WORK INSTRUCTION:
Working from the start of the listing, please write out exactly the lines through the one that holds "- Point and", both included, and omit all pictures.

+---+

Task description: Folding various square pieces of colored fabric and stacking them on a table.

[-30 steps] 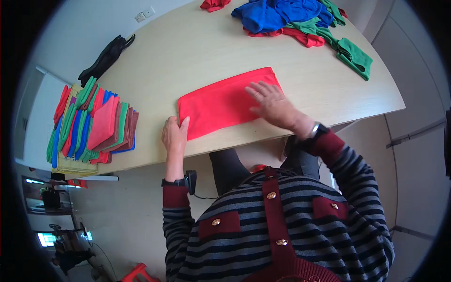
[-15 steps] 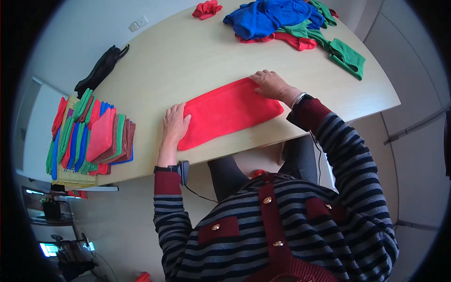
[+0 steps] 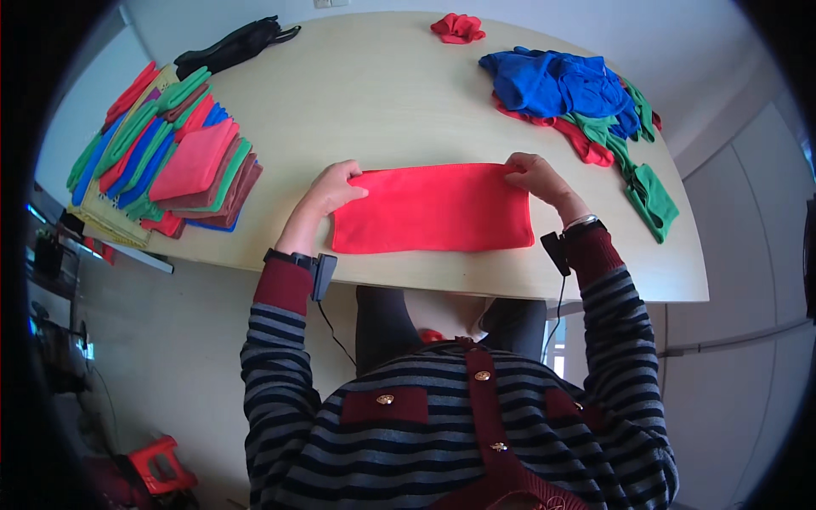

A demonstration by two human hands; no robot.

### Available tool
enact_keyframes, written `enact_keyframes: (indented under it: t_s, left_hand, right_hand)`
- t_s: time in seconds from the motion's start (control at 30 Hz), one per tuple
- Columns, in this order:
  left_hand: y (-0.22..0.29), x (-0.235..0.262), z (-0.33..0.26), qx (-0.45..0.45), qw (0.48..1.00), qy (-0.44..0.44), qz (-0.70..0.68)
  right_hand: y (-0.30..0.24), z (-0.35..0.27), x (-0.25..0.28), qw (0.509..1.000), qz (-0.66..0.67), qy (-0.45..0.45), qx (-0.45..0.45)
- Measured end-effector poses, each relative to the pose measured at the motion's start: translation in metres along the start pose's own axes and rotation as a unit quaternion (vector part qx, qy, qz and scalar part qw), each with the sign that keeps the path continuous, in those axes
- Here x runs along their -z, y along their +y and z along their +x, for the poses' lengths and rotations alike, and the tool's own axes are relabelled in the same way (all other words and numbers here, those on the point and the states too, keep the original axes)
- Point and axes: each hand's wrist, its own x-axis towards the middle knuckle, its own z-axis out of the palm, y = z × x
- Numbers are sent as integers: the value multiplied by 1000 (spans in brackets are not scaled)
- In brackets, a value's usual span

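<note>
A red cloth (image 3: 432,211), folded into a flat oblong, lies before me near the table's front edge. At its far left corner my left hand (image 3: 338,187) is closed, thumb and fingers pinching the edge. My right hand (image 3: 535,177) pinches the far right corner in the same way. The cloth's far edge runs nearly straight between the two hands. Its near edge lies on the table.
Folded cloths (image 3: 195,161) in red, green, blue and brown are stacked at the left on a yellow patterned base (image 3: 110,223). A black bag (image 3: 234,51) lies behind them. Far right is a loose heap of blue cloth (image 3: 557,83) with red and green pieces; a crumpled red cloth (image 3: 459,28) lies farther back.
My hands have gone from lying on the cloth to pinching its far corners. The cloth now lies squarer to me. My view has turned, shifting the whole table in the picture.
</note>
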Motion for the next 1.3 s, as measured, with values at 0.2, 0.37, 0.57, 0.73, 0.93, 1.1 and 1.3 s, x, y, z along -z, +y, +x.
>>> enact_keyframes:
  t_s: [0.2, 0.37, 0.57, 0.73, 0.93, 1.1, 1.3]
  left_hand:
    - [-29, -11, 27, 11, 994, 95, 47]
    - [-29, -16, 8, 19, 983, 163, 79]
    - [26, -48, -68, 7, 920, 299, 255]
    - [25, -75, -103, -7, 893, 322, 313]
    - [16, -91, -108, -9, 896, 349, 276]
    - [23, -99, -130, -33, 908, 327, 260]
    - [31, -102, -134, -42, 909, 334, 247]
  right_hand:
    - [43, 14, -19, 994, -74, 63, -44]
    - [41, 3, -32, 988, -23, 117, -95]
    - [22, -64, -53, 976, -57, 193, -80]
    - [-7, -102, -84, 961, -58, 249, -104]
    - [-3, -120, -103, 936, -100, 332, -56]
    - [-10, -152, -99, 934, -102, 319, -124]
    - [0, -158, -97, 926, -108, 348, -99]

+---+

REPLY TO THE EXERCISE:
Task description: Folding various square pieces of colored fabric and stacking them on a table.

[-30 steps] 
[-15 steps] 
[+0 steps] 

A demonstration by two human hands; no robot.

### Available tool
enact_keyframes, written `enact_keyframes: (indented under it: t_s, left_hand, right_hand)`
- t_s: time in seconds from the motion's start (control at 30 Hz), one per tuple
- Columns, in this order:
  left_hand: y (-0.22..0.29), x (-0.235..0.262), z (-0.33..0.26), qx (-0.45..0.45), qw (0.48..1.00), qy (-0.44..0.44), qz (-0.70..0.68)
  right_hand: y (-0.30..0.24), z (-0.35..0.27), x (-0.25..0.28), qw (0.509..1.000), qz (-0.66..0.67), qy (-0.45..0.45), qx (-0.45..0.45)
- Measured end-effector poses, each relative to the pose measured at the motion's start: translation in metres along the start pose's own axes and rotation as a unit quaternion (vector part qx, qy, qz and scalar part qw), each with the sign that keeps the path continuous, in those axes
- Here x runs along their -z, y along their +y and z along their +x, for the poses' lengths and rotations alike, and the tool's own axes are relabelled in the same way (all other words and numbers here, those on the point and the states too, keep the original axes)
- Point and axes: each hand's wrist, its own x-axis towards the middle knuckle, its own z-axis out of the palm, y = z × x

Nothing else remains to be done in this exercise.